++++ Given material

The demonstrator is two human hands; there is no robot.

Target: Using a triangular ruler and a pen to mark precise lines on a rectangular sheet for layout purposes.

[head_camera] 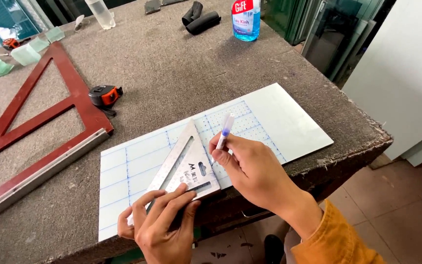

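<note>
Grey felt-covered worktop (172, 68), and at its near edge lies a white panel (289, 117), its left and middle ruled in blue grid lines with dots, the right end bare. Left hand (159, 222) presses a metal triangular square (186, 164) flat on the panel, fingers spread. Right hand (247, 168) has a closed grip on a marker (225, 128), tip apparently at the square's edge. Far edge: a spray bottle (245, 19), about half full of blue liquid. Tape measure (105, 95) sits left of the panel.

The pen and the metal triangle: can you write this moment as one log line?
left hand: pressing metal triangle | right hand: holding pen beside triangle | under them: white gridded sheet on table
</note>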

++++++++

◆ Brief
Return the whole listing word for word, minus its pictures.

◆ Task response
The demonstrator is two human hands; there is no robot.

Target: Using a triangular ruler and a pen to mark precise lines on a rectangular sheet for layout purposes.

[head_camera] 

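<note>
Grey felt-covered worktop (172, 68), and at its near edge lies a white panel (289, 117), its left and middle ruled in blue grid lines with dots, the right end bare. Left hand (159, 222) presses a metal triangular square (186, 164) flat on the panel, fingers spread. Right hand (247, 168) has a closed grip on a marker (225, 128), tip apparently at the square's edge. Far edge: a spray bottle (245, 19), about half full of blue liquid. Tape measure (105, 95) sits left of the panel.

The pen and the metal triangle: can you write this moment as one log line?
left hand: pressing metal triangle | right hand: holding pen beside triangle | under them: white gridded sheet on table
</note>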

This exercise requires no further answer.